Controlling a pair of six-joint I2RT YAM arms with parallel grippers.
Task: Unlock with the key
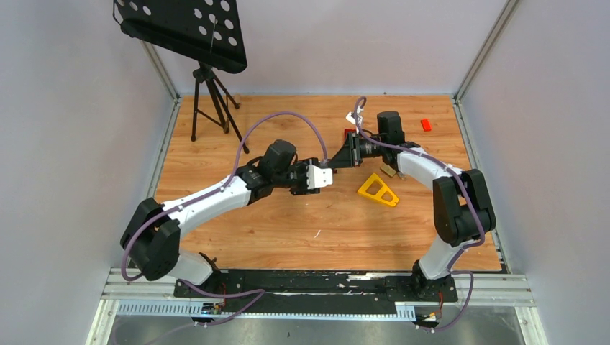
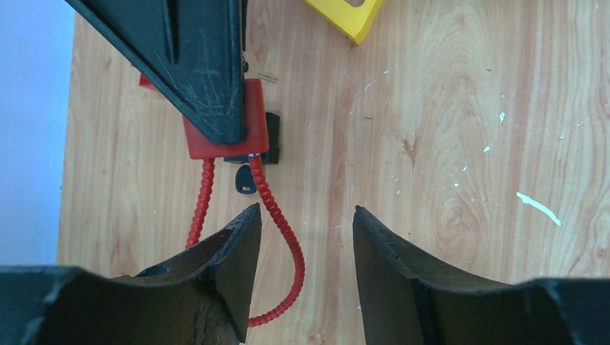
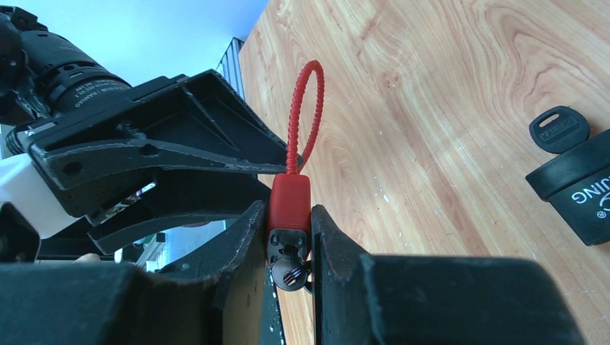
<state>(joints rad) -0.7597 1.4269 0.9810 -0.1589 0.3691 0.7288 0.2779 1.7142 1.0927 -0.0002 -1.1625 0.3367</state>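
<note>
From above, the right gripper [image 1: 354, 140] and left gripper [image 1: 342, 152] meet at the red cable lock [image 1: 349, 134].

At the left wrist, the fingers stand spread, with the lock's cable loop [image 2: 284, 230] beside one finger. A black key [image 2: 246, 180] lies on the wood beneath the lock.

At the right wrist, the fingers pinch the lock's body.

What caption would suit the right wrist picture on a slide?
A red cable padlock clamped in the right claw, the left claw beside its loop.
</note>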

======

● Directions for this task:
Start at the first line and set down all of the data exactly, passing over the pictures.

● Exercise answer:
Controlling a pair of six-joint I2RT YAM arms with parallel grippers.
Task: Unlock with the key
<state>(joints rad) -0.7597 1.4269 0.9810 -0.1589 0.3691 0.7288 0.2779 1.7142 1.0927 -0.0002 -1.1625 0.3367</state>
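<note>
From above, the right gripper [image 1: 354, 140] and left gripper [image 1: 342, 152] meet at the red cable lock [image 1: 349, 134].

At the left wrist, the fingers stand spread, with the lock's cable loop [image 2: 284, 230] beside one finger. A black key [image 2: 246, 180] lies on the wood beneath the lock.

At the right wrist, the fingers pinch the lock's body.

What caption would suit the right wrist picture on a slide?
A red cable padlock clamped in the right claw, the left claw beside its loop.
</note>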

That concludes the exercise.